Hernandez v. County of Monterey
306 F.R.D. 279
N.D. Cal.2015Background
- This is an order from United States Magistrate Judge Growal addressing motions to strike affirmative defenses in a class action concerning Monterey County Jail policies and disability-access practices.
- Plaintiffs challenge nine defenses by California Forensic Medical Group (CFMG) and sixteen defenses by County of Monterey, plus the County’s jury-trial demand.
- The court applies Twombly/Iqbal pleading standards to determine whether defenses provide fair notice and plausibility.
- CFMG and County amended answers after initial deficiencies were identified; plaintiffs filed motions to strike the challenged defenses.
- The court grants the motions to strike and permits amendment of defenses with a May 14, 2015 deadline.
- The ruling clarifies that the defenses must meet heightened pleading standards and provide identifiable factual bases.
Issues
| Issue | Plaintiff's Argument | Defendant's Argument | Held |
|---|---|---|---|
| Whether CFMG’s first defense is properly pled | CFMG’s language is equivocal and lacks identifiable facts. | CFMG asserted a limitations-based defense to preserve facts yet lacks detail. | CFMG’s first defense struck. |
| Whether CFMG’s other listed defenses meet fair notice under Twombly/Iqbal | Defenses are implausible or fail to plead facts. | Defenses sufficiently pleaded under pre-Twombly standard (argues notice). | Multiple defenses struck for lack of factual support; fourth through ninth defenses struck. |
| Whether County’s defenses are proper affirmative defenses | County fails to allege proper independent grounds; many are denials or improper immunities. | County contends defenses provide fair notice and legal grounds. | Most of County’s defenses stricken as improper affirmative defenses; some are invalid as they negate elements rather than plead facts. |
| Whether the defense of equitable estoppel/standing etc. is adequate post-Twombly | Defenses lack necessary facts supporting elements. | Defenses rely on pre-Twombly precedents. | Equitable estoppel and standing defenses stricken for failure to plead elements. |
| Whether the County’s jury-trial demand is proper given the relief sought | Plaintiffs seek equitable relief only; jury trial not applicable. | Monetary relief would justify a jury trial. | Jury-trial demand stricken; relief sought is equitable. |
Key Cases Cited
- Bell Atl. Corp. v. Twombly, 550 U.S. 544 (U.S. 2007) (heightened pleading requires non-conclusory factual support)
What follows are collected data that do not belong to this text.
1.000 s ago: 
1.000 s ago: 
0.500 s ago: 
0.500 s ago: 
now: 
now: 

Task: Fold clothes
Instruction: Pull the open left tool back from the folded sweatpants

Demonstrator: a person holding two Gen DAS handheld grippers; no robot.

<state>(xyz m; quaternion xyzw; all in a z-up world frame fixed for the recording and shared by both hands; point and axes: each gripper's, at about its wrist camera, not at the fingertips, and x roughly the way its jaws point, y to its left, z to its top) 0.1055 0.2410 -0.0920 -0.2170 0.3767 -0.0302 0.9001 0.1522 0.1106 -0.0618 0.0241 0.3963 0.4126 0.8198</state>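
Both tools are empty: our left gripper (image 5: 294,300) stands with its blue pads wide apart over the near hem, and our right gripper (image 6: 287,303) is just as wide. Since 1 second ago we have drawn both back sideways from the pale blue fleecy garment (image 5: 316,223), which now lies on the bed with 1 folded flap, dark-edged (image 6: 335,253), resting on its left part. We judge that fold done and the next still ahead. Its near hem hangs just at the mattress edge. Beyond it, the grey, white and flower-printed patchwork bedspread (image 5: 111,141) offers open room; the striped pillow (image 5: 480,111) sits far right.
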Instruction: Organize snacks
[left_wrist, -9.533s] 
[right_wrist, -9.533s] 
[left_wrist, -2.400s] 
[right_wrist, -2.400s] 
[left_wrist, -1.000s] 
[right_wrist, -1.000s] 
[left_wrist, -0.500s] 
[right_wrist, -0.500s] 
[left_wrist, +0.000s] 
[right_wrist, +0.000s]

- Ashcroft v. Iqbal, 556 U.S. 662 (U.S. 2009) (Twombly applies to all civil actions; pleadings must show plausibility)
- Quintana v. Baca, 233 F.R.D. 562 (C.D. Cal. 2005) (strikes boilerplate and improper standing defenses as not proper affirmative defenses)
- Barnes v. AT&T Pension Ben. Plan-Nonbargained Program, 718 F. Supp. 2d 1167 (N.D. Cal. 2010) (requires identifiable facts to plausibly support affirmative defenses)
- Monell v. New York City Dept. of Social Services, 436 U.S. 658 (U.S. 1978) (state immunities do not immunize federal civil rights claims)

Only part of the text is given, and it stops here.